WHAT YOU HAVE TO DO. The answer must be the full data, restated word for word, with no pictures in it.

=-=-=-=-=

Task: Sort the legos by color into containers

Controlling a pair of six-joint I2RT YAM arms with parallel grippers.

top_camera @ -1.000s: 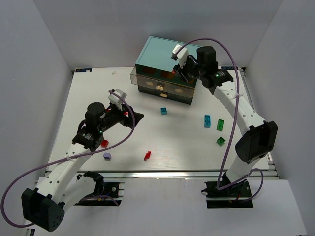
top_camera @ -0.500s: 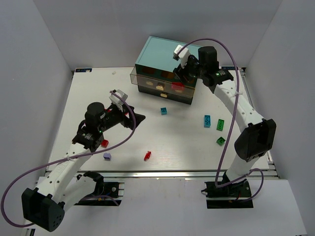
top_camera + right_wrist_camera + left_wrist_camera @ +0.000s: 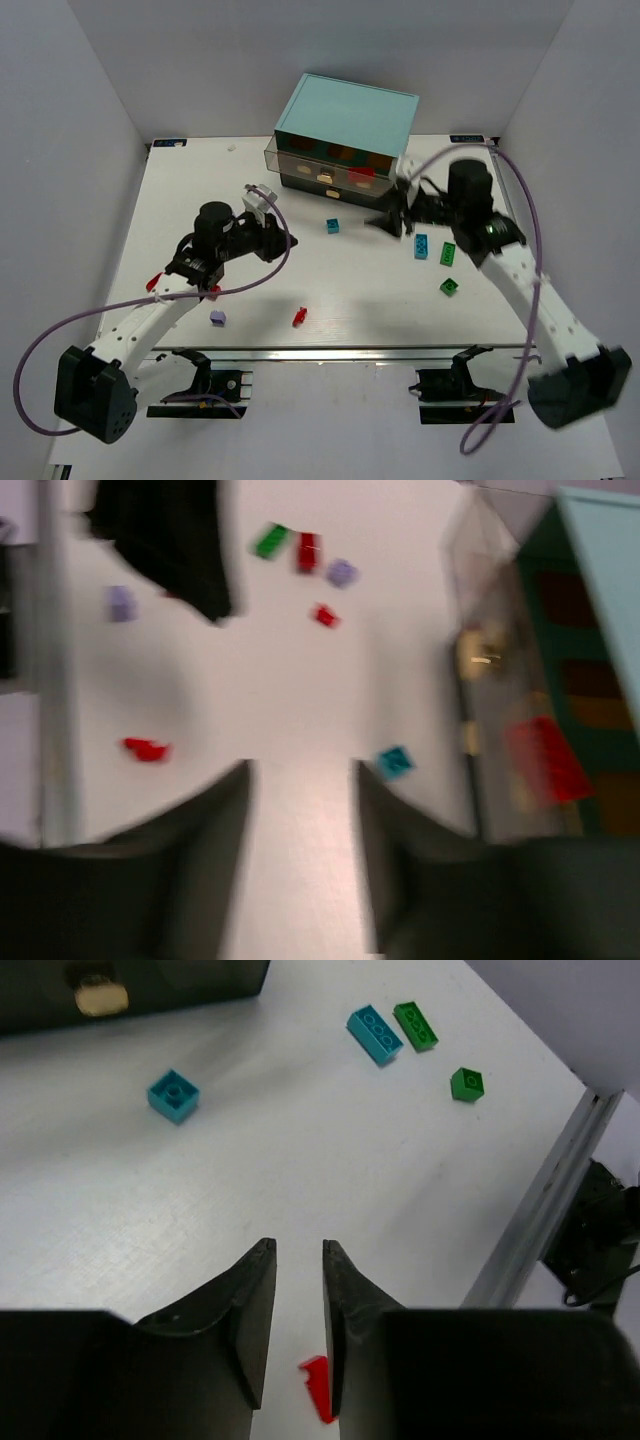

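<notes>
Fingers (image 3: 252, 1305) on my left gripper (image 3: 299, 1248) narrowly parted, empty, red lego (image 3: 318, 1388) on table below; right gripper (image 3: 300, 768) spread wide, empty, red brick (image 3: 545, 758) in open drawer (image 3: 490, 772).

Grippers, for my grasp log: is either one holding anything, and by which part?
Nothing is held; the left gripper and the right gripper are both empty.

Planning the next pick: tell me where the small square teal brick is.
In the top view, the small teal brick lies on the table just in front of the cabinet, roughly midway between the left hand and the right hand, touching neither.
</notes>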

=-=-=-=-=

YOUR SOLUTION.
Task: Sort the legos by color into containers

Controlling a pair of six-joint I2RT YAM arms with parallel grippers.

top_camera @ -1.000s: 
top_camera @ -0.500s: 
top_camera + right_wrist_camera + left_wrist_camera @ +0.000s: 

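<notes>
Fingers (image 3: 252, 1305) on my left gripper (image 3: 299, 1248) narrowly parted, empty, red lego (image 3: 318, 1388) on table below; right gripper (image 3: 300, 768) spread wide, empty, red brick (image 3: 545, 758) in open drawer (image 3: 490, 772).

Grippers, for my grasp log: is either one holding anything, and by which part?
Nothing is held; the left gripper and the right gripper are both empty.

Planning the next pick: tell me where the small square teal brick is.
In the top view, the small teal brick lies on the table just in front of the cabinet, roughly midway between the left hand and the right hand, touching neither.
</notes>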

No further output is needed here.